**Task objective:** Copy all lines holding the word "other" from the entries.

**Source data:**
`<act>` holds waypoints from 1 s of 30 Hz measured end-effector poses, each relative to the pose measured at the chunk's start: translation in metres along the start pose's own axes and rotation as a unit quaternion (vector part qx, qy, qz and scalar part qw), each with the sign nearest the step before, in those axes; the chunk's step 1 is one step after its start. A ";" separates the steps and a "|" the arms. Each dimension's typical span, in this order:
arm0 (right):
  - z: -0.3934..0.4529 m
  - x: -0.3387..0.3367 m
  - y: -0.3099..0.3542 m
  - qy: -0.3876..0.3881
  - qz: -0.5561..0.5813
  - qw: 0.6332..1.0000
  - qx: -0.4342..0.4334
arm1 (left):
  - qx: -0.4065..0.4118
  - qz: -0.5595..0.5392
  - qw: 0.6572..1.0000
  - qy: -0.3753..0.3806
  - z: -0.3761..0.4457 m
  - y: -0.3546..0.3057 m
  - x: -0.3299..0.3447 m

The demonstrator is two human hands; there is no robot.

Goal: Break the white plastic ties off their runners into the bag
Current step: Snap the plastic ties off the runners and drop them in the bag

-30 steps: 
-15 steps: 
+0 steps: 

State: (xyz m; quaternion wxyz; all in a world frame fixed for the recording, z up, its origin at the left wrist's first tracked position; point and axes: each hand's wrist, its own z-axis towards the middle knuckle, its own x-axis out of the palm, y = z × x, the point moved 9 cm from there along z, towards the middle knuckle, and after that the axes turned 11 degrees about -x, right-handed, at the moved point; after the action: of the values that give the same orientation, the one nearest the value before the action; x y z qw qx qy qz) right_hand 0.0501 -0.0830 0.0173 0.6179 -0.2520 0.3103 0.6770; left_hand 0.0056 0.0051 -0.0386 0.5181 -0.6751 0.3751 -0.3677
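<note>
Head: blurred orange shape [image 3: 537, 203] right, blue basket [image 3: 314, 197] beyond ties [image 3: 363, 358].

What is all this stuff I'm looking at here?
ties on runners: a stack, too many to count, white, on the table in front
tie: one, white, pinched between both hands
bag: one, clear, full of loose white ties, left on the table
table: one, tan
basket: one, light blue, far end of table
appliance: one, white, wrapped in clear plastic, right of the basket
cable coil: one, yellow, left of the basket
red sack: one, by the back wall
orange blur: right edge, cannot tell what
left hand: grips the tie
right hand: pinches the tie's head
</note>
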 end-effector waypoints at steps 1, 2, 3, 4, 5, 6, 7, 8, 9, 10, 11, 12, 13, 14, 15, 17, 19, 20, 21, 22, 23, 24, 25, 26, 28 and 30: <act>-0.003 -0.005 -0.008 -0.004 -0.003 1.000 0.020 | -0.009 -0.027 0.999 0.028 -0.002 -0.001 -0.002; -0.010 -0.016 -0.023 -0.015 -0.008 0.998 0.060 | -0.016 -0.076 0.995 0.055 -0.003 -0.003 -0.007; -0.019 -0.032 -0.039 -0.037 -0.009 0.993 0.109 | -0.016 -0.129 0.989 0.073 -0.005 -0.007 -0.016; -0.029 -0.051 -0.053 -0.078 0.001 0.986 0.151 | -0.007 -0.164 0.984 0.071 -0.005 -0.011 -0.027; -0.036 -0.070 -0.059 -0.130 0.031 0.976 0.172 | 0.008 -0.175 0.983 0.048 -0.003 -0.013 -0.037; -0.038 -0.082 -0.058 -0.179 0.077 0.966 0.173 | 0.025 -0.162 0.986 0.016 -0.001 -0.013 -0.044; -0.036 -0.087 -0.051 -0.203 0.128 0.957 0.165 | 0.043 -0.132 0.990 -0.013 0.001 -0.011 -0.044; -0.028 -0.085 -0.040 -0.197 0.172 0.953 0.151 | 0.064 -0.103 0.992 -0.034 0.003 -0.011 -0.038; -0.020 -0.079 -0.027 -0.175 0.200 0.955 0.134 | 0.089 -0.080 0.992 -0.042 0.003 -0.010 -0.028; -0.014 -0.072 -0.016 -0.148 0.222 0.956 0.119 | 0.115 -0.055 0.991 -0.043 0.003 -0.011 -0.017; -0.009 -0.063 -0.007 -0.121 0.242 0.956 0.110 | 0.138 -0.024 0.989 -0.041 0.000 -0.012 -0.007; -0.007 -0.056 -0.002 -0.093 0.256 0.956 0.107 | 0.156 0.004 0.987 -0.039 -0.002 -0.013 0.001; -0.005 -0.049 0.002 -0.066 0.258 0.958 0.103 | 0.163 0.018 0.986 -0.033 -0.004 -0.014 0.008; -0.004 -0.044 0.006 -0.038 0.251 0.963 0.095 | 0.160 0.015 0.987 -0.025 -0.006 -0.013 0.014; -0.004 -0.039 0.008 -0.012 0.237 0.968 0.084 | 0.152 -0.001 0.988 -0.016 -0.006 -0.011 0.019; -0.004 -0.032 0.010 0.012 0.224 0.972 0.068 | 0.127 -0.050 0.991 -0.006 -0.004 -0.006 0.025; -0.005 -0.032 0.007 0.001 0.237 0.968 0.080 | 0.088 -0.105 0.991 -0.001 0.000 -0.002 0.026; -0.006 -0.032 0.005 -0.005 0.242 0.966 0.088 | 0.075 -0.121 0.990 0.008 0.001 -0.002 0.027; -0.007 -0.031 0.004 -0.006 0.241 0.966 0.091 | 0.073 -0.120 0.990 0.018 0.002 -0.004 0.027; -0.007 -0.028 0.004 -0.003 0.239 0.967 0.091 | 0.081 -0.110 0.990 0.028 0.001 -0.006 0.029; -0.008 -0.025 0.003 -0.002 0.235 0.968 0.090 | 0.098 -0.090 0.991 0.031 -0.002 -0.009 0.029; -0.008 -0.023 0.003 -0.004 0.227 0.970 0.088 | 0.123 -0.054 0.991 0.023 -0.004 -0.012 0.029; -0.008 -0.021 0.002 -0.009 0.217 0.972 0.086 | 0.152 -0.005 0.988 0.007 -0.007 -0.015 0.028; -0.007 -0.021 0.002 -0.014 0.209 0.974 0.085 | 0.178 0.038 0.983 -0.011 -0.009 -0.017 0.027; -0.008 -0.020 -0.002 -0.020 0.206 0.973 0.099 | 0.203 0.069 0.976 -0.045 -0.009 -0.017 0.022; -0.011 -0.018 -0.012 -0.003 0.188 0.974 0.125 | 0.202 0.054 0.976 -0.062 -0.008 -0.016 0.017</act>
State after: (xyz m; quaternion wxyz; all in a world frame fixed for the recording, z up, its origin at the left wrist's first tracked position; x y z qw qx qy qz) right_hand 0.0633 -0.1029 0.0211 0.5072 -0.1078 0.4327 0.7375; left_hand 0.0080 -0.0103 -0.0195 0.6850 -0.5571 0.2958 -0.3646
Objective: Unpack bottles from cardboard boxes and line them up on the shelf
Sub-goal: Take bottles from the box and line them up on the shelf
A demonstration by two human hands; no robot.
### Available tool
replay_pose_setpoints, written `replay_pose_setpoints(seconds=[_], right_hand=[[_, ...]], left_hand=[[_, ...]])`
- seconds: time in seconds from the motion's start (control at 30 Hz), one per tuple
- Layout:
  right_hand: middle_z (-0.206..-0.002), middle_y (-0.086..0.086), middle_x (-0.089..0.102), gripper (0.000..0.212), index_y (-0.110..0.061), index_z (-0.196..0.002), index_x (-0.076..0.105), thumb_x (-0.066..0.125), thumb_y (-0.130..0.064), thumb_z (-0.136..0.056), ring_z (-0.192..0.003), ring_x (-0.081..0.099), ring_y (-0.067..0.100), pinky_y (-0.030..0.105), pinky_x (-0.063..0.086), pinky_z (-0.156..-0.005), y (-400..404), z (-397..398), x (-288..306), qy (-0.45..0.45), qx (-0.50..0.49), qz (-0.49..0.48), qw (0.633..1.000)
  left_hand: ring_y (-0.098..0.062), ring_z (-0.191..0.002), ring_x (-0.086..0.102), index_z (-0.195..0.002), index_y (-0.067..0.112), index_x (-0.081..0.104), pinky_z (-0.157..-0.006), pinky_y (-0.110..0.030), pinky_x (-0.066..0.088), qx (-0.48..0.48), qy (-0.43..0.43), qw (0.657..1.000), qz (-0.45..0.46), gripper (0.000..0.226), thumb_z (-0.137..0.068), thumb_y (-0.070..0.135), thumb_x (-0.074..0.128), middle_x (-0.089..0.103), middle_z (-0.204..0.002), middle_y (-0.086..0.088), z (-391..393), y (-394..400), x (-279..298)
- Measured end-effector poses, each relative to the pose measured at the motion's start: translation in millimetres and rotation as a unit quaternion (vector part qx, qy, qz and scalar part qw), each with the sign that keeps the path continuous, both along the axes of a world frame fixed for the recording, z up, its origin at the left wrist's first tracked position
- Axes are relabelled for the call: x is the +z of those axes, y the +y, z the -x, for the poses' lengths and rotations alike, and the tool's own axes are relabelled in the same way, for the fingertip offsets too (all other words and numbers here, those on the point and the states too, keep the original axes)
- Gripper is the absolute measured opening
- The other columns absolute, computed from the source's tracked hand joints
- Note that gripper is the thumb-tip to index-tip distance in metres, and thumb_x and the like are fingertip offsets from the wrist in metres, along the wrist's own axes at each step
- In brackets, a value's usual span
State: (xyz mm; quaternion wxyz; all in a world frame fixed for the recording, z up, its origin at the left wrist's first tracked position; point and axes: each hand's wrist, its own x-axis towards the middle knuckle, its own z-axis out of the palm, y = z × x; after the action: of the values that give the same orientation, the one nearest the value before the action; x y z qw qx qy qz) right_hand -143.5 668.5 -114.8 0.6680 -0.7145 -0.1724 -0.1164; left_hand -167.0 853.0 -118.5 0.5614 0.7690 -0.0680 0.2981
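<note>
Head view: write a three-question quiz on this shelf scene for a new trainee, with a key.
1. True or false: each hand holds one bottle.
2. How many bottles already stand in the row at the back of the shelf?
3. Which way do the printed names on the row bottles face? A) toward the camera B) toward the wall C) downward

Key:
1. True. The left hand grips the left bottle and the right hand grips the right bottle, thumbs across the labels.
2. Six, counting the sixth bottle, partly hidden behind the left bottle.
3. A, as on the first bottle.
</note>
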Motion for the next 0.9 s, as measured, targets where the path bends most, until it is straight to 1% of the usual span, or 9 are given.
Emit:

**Answer:**
- Axes are relabelled for the call: x is the +z of those axes, y the +y, z the -x, for the poses' lengths and rotations alike, and the tool's own axes are relabelled in the same way, for the fingertip offsets too (all other words and numbers here, those on the point and the states too, keep the original axes)
- The other columns absolute, computed from the source's tracked hand joints

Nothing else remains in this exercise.